相続案件については、ちょっとした遺産分割方法の違いや税務の見落としなどで大きく手取り金額が変わることもあり、実務経験豊富な優秀な弁護士に頼んだ方がよいです。
ある弁護士が優秀であるか否かは、法律的な事よりも、税金や登記の話をしてみた方がはっきりする事が多いです。経験のない弁護士は税金や登記について十分な知識がありませんが、経験豊富な弁護士はこうした基本的な手続は体にしみついており、すいすい言葉が出てきます。
次に離婚案件。離婚案件もほぼすべての弁護士が取り扱っています。他の案件に比べて特別な知識や経験がなければ対応できない案件が少なく、事件数自体豊富だからです。 こうした中で優れた離婚弁護士の特徴は、よく話を聞いてくれ、顧客のペースに合わせてくれること。弁護士目線で事件を解決し、弁護士目線で妥当な結論に落とし込むだけでは、離婚案件の相談者の納得は得られにくいです。

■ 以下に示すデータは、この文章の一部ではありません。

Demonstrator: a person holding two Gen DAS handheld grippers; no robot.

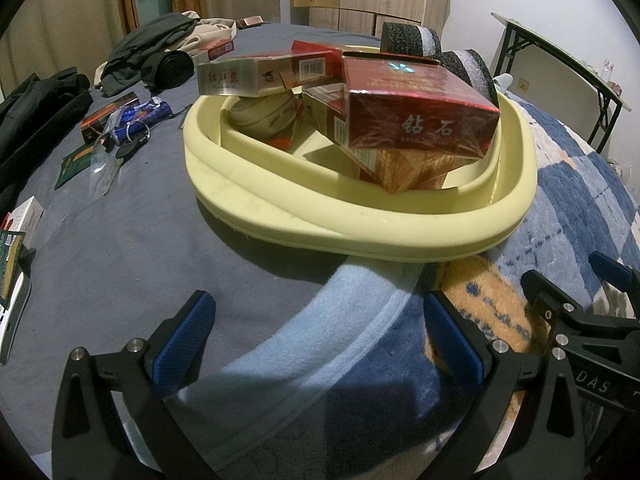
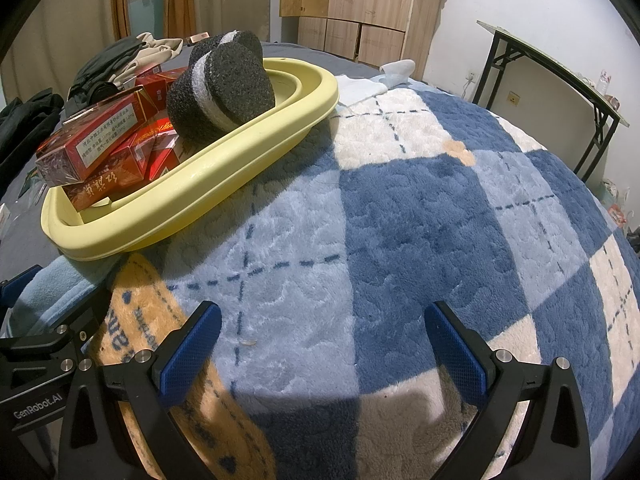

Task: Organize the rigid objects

そこで、しっかり顧客の話を聞き、そのペースに合わせ、顧客の納得する結論のために汗をかける弁護士が人気があり、業務効率を意識してフットワークの思い弁護士にはしばしばクレームが発生しがちです。
同じ家事案件でも、よく勉強して優秀な弁護士がよいのか、親身に寄り添ってくれる弁護士がよいのかわかります。弁護士によって結論や納得感が大きく左右されやすい分野でもあるので、弁護士選びは慎重に行った方がよいでしょう。